Carl Sagan had a multi part TV show on PBS 20+ years ago called "Cosmos' in which he described a tesseract.

Picture a smaller clear plastic cube within a clear plastic cube. Then connect the corners of the smaller cube directly across to the corners of the larger cube.

OR you can look at a picture of one using the link..

HEY a 2D representation of a 3D object which represents a 4D object... Melt MY Mind... Oh Wow.... :-)

2007-01-03 16:49:50 · answer #1 · answered by MarkG 7 · 0 0

I don't know but it's *made of* cubes plus the stuff inside it.

Like a cube is made of 6 squares plus the stuff inside it.

Supposedly it's only possible to show the shadow of a hypercube and impossible to see one in real life.

Like a circular disc that's slowly spinning, passes edge-on and then comes up as a triangle, then passes edge-on again and comes up as a circle of the same size.
Such an object would be impossible in real-life, but is the shadow of some weird 4-dimensional circle-triangle.

2007-01-03 12:31:07 · answer #2 · answered by anonymous 4 · 0 0

To illustrate, start with a square.
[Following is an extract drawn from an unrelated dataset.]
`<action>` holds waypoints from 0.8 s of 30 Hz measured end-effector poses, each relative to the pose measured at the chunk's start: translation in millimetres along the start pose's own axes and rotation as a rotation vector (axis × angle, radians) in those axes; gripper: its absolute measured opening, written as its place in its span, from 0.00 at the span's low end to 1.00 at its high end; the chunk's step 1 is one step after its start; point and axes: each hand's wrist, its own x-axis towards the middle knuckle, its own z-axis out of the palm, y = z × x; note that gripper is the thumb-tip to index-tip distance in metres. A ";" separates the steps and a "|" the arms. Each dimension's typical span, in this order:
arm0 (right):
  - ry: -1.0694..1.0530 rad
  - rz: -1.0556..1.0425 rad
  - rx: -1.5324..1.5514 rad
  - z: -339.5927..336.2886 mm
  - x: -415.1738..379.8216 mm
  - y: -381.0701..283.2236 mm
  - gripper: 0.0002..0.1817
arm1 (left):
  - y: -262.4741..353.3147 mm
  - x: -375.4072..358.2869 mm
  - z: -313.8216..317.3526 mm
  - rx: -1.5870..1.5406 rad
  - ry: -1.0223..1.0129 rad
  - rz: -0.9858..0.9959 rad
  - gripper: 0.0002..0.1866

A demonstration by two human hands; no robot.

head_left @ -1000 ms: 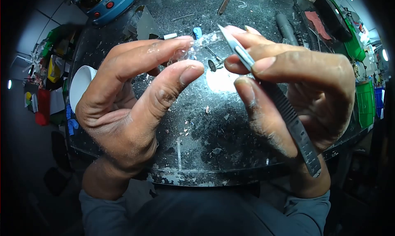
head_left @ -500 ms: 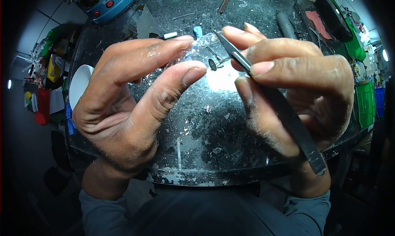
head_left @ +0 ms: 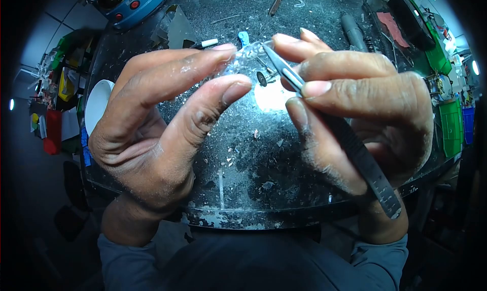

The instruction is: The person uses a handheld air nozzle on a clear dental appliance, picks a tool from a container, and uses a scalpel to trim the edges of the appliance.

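My left hand (head_left: pixel 157 123) pinches a clear plastic dental aligner (head_left: pixel 247 52), thin and bumpy, between thumb and fingers; part of it is hidden behind the fingertips. My right hand (head_left: pixel 370 96) is closed around a dark-handled scalpel (head_left: pixel 362 156), its thumb and index finger near the base of the silver blade. The blade slants up and left, with its tip right at the aligner's upper right edge. Raised fingers of my right hand are at the aligner's right end. Behind the hands, a small dark disc on a metal shank (head_left: pixel 261 78) shows near a bright light spot.
A dark, scuffed workbench (head_left: pixel 253 184) strewn with shavings lies below. A white bowl (head_left: pixel 99 106) is at left, beneath a blue machine (head_left: pixel 139 4) farther back. A white stick (head_left: pixel 209 42), a blue scrap (head_left: pixel 243 38), a grey handpiece (head_left: pixel 351 30) and a red sheet (head_left: pixel 392 30) lie behind.
The scalpel has turned slightly, so its blade now catches more light. My right hand has shifted a little left, while my left hand has barely moved.
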 end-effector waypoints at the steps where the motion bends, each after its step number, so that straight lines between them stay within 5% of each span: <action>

Move a copy of the square to another place in 3D, and draw the paths traced by the corners of the copy. That makes a cube. You can repeat, moving a copy of the cube to another place, and draw the paths traced by the vertices of the cube. Viola! You have a picture of a tesseract, either as a model in 3D space, or as a drawing in 2D space.

Look at the wiki article to help you visualize. It should be added that there's more than one way to pictorially represent a tesseract, just like there's more than one way to pictorially represent a cube.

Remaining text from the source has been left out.